• What you are asked to do:
Transcribe the entries below exactly as they appear.

Items listed in a dataset
^^^^^^^^^^^^^^^^
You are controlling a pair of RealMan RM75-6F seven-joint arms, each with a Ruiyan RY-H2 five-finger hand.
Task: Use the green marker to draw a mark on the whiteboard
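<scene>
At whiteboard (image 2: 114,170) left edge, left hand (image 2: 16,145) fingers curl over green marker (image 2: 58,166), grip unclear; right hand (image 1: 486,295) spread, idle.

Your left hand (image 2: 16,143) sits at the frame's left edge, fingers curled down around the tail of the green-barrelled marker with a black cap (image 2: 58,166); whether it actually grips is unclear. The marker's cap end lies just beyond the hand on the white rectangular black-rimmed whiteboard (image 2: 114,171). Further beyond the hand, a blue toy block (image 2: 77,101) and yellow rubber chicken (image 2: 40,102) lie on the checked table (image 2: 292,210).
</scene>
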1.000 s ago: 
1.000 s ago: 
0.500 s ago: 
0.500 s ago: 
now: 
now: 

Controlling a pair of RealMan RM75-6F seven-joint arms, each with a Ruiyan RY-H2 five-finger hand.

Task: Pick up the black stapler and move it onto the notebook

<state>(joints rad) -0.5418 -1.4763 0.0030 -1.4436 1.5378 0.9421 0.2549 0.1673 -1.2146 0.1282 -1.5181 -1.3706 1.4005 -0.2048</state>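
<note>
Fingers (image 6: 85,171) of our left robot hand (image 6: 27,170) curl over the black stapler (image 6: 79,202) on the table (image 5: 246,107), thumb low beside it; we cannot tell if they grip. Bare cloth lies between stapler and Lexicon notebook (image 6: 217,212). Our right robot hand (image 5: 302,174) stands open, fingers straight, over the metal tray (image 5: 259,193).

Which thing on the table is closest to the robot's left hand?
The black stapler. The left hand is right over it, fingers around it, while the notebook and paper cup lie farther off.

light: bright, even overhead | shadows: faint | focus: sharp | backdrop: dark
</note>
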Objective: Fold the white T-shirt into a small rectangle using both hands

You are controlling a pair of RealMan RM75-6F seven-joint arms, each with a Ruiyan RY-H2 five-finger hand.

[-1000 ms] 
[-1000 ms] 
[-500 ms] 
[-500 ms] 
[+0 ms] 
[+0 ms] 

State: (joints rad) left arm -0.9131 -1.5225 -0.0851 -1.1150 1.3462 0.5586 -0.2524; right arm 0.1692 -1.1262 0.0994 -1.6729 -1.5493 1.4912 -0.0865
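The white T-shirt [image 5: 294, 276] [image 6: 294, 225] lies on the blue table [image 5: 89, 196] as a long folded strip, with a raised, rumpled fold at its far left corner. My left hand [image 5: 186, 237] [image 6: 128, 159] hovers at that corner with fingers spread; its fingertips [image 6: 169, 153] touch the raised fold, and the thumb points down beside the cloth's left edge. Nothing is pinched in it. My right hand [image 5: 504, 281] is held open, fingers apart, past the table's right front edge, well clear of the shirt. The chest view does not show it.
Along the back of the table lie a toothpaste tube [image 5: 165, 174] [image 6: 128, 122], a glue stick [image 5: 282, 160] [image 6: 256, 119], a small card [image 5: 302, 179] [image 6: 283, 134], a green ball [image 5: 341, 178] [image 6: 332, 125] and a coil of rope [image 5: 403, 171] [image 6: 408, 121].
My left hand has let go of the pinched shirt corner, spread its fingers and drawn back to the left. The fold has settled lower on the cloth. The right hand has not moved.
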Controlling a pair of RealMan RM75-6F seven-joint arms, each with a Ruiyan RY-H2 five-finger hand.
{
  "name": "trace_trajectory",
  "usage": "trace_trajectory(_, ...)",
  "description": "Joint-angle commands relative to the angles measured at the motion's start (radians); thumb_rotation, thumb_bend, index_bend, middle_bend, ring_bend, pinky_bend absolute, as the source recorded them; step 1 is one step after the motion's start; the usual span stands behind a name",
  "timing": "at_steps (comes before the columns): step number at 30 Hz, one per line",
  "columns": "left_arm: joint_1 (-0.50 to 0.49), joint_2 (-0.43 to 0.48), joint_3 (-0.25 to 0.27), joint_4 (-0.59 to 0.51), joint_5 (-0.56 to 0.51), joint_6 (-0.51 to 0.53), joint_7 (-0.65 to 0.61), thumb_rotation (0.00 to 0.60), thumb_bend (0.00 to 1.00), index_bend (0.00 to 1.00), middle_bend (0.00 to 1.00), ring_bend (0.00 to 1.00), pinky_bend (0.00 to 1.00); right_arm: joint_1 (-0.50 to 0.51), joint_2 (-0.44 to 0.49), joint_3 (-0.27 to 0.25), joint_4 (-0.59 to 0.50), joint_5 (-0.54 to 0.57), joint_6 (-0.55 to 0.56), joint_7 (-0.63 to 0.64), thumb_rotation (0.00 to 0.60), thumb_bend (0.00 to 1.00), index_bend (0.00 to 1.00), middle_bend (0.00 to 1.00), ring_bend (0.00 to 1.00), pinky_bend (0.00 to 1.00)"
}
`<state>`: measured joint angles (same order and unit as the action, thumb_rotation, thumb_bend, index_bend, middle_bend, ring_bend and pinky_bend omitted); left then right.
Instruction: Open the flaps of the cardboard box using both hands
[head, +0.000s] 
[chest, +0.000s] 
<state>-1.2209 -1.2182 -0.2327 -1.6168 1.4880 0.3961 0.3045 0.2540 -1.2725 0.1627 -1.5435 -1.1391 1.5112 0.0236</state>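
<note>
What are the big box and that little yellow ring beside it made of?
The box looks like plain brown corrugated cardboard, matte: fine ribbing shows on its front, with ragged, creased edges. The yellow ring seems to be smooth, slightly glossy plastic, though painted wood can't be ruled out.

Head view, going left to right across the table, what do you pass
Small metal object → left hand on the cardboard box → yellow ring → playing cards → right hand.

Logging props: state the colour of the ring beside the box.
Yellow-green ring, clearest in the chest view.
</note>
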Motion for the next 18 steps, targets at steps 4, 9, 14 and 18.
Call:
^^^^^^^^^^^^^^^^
• Answer below:
You are controlling a pair of RealMan RM75-6F seven-joint arms, each with a Ruiyan RY-H2 five-finger hand.
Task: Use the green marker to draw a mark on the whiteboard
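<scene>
At whiteboard (image 2: 114,170) left edge, left hand (image 2: 16,145) fingers curl over green marker (image 2: 58,166), grip unclear; right hand (image 1: 486,295) spread, idle.

Your left hand (image 2: 16,143) sits at the frame's left edge, fingers curled down around the tail of the green-barrelled marker with a black cap (image 2: 58,166); whether it actually grips is unclear. The marker's cap end lies just beyond the hand on the white rectangular black-rimmed whiteboard (image 2: 114,171). Further beyond the hand, a blue toy block (image 2: 77,101) and yellow rubber chicken (image 2: 40,102) lie on the checked table (image 2: 292,210).
</scene>
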1.000 s ago: 
1.000 s ago: 
0.500 s ago: 
0.500 s ago: 
now: 
now: 

Controlling a pair of RealMan RM75-6F seven-joint arms, each with a Ruiyan RY-H2 five-finger hand.

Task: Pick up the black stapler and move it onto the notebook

<state>(joints rad) -0.5418 -1.4763 0.0030 -1.4436 1.5378 0.9421 0.2549 0.1673 -1.2146 0.1282 -1.5181 -1.3706 1.4005 -0.2048</state>
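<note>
Fingers (image 6: 85,171) of our left robot hand (image 6: 27,170) curl over the black stapler (image 6: 79,202) on the table (image 5: 246,107), thumb low beside it; we cannot tell if they grip. Bare cloth lies between stapler and Lexicon notebook (image 6: 217,212). Our right robot hand (image 5: 302,174) stands open, fingers straight, over the metal tray (image 5: 259,193).

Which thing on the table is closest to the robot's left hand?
The black stapler. The left hand is right over it, fingers around it, while the notebook and paper cup lie farther off.

light: bright, even overhead | shadows: faint | focus: sharp | backdrop: dark
</note>
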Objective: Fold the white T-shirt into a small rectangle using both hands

You are controlling a pair of RealMan RM75-6F seven-joint arms, each with a Ruiyan RY-H2 five-finger hand.

[-1000 ms] 
[-1000 ms] 
[-500 ms] 
[-500 ms] 
[+0 ms] 
[+0 ms] 

State: (joints rad) left arm -0.9131 -1.5225 -0.0851 -1.1150 1.3462 0.5586 -0.2524; right arm 0.1692 -1.1262 0.0994 -1.6729 -1.5493 1.4912 -0.0865
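The white T-shirt [image 5: 294, 276] [image 6: 294, 225] lies on the blue table [image 5: 89, 196] as a long folded strip, with a raised, rumpled fold at its far left corner. My left hand [image 5: 186, 237] [image 6: 128, 159] hovers at that corner with fingers spread; its fingertips [image 6: 169, 153] touch the raised fold, and the thumb points down beside the cloth's left edge. Nothing is pinched in it. My right hand [image 5: 504, 281] is held open, fingers apart, past the table's right front edge, well clear of the shirt. The chest view does not show it.
Along the back of the table lie a toothpaste tube [image 5: 165, 174] [image 6: 128, 122], a glue stick [image 5: 282, 160] [image 6: 256, 119], a small card [image 5: 302, 179] [image 6: 283, 134], a green ball [image 5: 341, 178] [image 6: 332, 125] and a coil of rope [image 5: 403, 171] [image 6: 408, 121].
My left hand has let go of the pinched shirt corner, spread its fingers and drawn back to the left. The fold has settled lower on the cloth. The right hand has not moved.
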Controlling a pair of RealMan RM75-6F seven-joint arms, each with a Ruiyan RY-H2 five-finger hand.
{
  "name": "trace_trajectory",
  "usage": "trace_trajectory(_, ...)",
  "description": "Joint-angle commands relative to the angles measured at the motion's start (radians); thumb_rotation, thumb_bend, index_bend, middle_bend, ring_bend, pinky_bend absolute, as the source recorded them; step 1 is one step after the motion's start; the usual span stands behind a name",
  "timing": "at_steps (comes before the columns): step number at 30 Hz, one per line",
  "columns": "left_arm: joint_1 (-0.50 to 0.49), joint_2 (-0.43 to 0.48), joint_3 (-0.25 to 0.27), joint_4 (-0.59 to 0.51), joint_5 (-0.56 to 0.51), joint_6 (-0.51 to 0.53), joint_7 (-0.65 to 0.61), thumb_rotation (0.00 to 0.60), thumb_bend (0.00 to 1.00), index_bend (0.00 to 1.00), middle_bend (0.00 to 1.00), ring_bend (0.00 to 1.00), pinky_bend (0.00 to 1.00); right_arm: joint_1 (-0.50 to 0.51), joint_2 (-0.44 to 0.49), joint_3 (-0.27 to 0.25), joint_4 (-0.59 to 0.50), joint_5 (-0.54 to 0.57), joint_6 (-0.55 to 0.56), joint_7 (-0.63 to 0.64), thumb_rotation (0.00 to 0.60), thumb_bend (0.00 to 1.00), index_bend (0.00 to 1.00), middle_bend (0.00 to 1.00), ring_bend (0.00 to 1.00), pinky_bend (0.00 to 1.00)"
}
`<state>`: measured joint angles (same order and unit as the action, thumb_rotation, thumb_bend, index_bend, middle_bend, ring_bend and pinky_bend omitted); left then right.
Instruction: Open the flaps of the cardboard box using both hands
[head, +0.000s] 
[chest, +0.000s] 
<state>-1.2209 -1.2182 -0.2327 -1.6168 1.4880 0.3961 0.3045 0.2540 -1.2725 0.1627 -1.5435 -1.1391 1.5112 0.0236</state>
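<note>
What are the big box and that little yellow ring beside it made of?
The box looks like plain brown corrugated cardboard, matte: fine ribbing shows on its front, with ragged, creased edges. The yellow ring seems to be smooth, slightly glossy plastic, though painted wood can't be ruled out.

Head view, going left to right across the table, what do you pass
Small metal object → left hand on the cardboard box → yellow ring → playing cards → right hand.

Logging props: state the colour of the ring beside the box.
Yellow-green ring, clearest in the chest view.
</note>
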Motion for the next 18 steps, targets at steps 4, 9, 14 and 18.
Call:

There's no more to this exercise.